C’est ici que Jésus nous sollicite, nous, directement, ce matin. Nous aussi, nous avons été guéris de la lèpre du péché. Par notre baptême, en premier lieu, qui a restauré en nous la ressemblance de Dieu par la grâce, et qui nous a intégrés dans le corps du Christ qui est l’Église. Et cela se renouvelle à chaque fois que nous sommes restaurés dans l’amitié divine à la suite de nos fautes. Dans le sacrement du pardon, mais aussi dans toutes les célébrations pénitentielles, comme celle qui a ouvert cette messe. Alors, ne sommes-nous pas, le plus souvent, comme ces neuf lépreux qui ont trouvé normal d’être guéris ? Est-ce que nous n’oublions pas volontiers que nous sommes passés d’un état de péché — « Dans le péché ma mère m’a conçu », dit le Psaume — à un état de grâce qui nous unit à Dieu ? Nous risquons fort d’être coupables d’ingratitude à l’égard de Dieu. Et cela vaut aussi bien, d’ailleurs, pour les biens naturels dont nous avons été dotés. Nous trouvons normal d’avoir reçu des dons à notre naissance, mais qu’aurions-nous été si nous étions nés dans une favella brésilienne, sans autre famille que les gangs ? « Qu’as-tu que tu n’aies reçu ? » nous rappelle saint Paul (1 Co 4, 7). Nous sommes menacés par l’ingratitude envers Dieu.
Mais comment témoigner notre gratitude envers Dieu ? Il ne suffit pas de dire merci, comme des gens bien élevés, en ajoutant notre guérison à notre patrimoine. C’est bien, sans doute, mais cela ne suffit pas. Voyez ce dixième lépreux : il revient en glorifiant Dieu à pleine voix. Osons-nous le faire ? Il revient, littéralement, il fait demi-tour : et nous, faisons-nous demi-tour pour rendre grâce à Dieu ? Et notez que c’est à lui seul, que Jésus dévoile la guérison qu’il a opérée : il ne l’a pas seulement guéri de la lèpre, il l’a sauvé.
Ce dixième lépreux est un Samaritain. Les Samaritains n’étaient pas du peuple d’Israël, ils en étaient exclus et les Juifs ne devaient pas avoir de contact avec eux. D’où le caractère scandaleux de la rencontre de Jésus avec la Samaritaine. Ce Samaritain lépreux savait bien qu’il n’avait pas le droit de s’adresser à ce Rabbi d’Israël. Et cependant il le fait, et il est guéri comme les autres. Mais lui seul revient rendre gloire à Dieu pour ce don auquel il n’avait pas droit selon la loi. Pourquoi faut-il que ce soit un étranger au peuple élu qui seul vienne rendre grâce pour sa guérison ? Sans doute pour rappeler aux autres, ceux qui pensent y avoir droit, que tout n’est que don gratuit du Christ, qui ne nous doit rien et qu’il ne faut pas l’oublier.

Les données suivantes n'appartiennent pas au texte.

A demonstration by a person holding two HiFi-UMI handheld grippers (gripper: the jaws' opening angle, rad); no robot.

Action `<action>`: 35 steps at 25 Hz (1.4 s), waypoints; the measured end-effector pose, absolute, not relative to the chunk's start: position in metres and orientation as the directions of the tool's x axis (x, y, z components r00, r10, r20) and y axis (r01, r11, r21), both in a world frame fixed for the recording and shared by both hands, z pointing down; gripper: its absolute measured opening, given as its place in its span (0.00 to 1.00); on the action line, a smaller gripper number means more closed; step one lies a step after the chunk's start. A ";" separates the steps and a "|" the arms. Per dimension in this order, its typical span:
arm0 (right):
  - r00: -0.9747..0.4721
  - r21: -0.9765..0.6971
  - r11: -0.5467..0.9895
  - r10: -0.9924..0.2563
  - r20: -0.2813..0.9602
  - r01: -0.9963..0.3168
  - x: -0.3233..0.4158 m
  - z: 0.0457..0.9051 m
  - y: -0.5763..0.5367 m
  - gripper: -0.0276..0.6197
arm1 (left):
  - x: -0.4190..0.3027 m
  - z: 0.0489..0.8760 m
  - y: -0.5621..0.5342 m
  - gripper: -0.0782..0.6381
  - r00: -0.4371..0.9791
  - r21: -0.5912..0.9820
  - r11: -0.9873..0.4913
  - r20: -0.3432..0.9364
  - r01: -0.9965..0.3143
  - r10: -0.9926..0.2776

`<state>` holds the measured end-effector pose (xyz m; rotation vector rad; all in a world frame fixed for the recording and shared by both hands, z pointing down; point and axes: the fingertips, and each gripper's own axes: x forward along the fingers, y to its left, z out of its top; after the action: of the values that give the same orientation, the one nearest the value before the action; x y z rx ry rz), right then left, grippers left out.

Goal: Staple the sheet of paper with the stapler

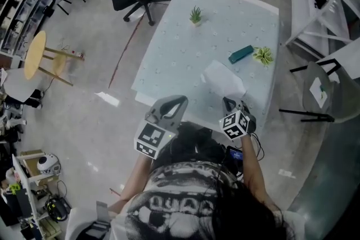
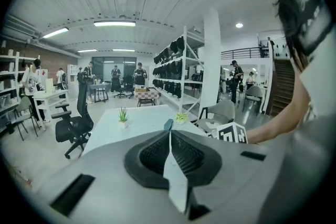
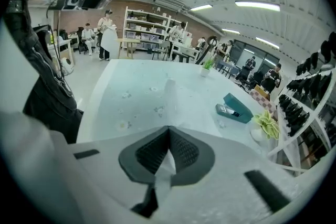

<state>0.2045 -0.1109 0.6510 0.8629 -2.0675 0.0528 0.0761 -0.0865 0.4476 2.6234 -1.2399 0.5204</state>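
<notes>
Teal: logged stapler (image 1: 241,54) of that colour flat on table (image 1: 169,59), at 2 o'clock from paper (image 1: 222,77) and well apart from it. Found paper at table's near right, at 12 o'clock from right gripper (image 1: 229,101), bowed rather than lying flat. Read right gripper as clamped on paper's near edge: jaws pressed together, with sheet running edge-on away from their tips in right gripper view. Placed left gripper (image 1: 179,102) at 9 o'clock from right gripper, at table's near edge, apart from paper. Read its jaws as closed, pads meeting, nothing held between them. Noted plant (image 1: 196,15) at table's far side, at 11 o'clock from paper. Noted second plant (image 1: 262,55) just beside stapler, at its 3 o'clock. Saw both marker cubes facing up in head view.
</notes>
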 end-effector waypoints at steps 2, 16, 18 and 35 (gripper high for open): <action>-0.362 0.296 0.747 -0.578 0.732 -0.595 0.202 0.651 -0.121 0.05 | 0.069 0.446 -0.090 0.12 0.579 0.019 -0.624 0.393 -0.781 -0.714; -0.289 0.429 0.702 -0.658 0.695 -0.568 0.162 0.634 -0.166 0.05 | 0.023 0.449 -0.131 0.12 0.590 0.010 -0.646 0.419 -0.763 -0.691; -0.289 0.439 0.696 -0.669 0.685 -0.569 0.156 0.627 -0.169 0.05 | 0.020 0.449 -0.136 0.12 0.596 0.015 -0.650 0.417 -0.759 -0.686; -0.163 0.589 0.598 -0.763 0.625 -0.543 0.159 0.588 -0.188 0.05 | 0.002 0.456 -0.149 0.12 0.630 0.060 -0.663 0.386 -0.746 -0.674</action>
<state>0.1594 -0.1881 0.5878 1.0571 -1.8388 -0.2796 0.0015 -0.1486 0.4561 2.6380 -1.1662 0.4938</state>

Essayons de ne pas être de ces chrétiens qui trouvent normal d’être sauvés et de vivre au quotidien dans la familiarité de Dieu. Ne nous comportons pas comme des ayants droit des faveurs divines. Nous allons maintenant célébrer l’Eucharistie. C’est précisément ce par quoi le Christ nous rend bénéficiaires du salut qu’il nous a acquis par son sacrifice pascal. Ne considérons pas cela comme normal. Que cette eucharistie soit véritablement — c’est son sens littéral — une action de grâce. Et sachons cette semaine revenir auprès du Christ lui rendre grâce pour ce don inouï qu’il nous fait et qui doit transformer notre vie si nous le prenons au sérieux.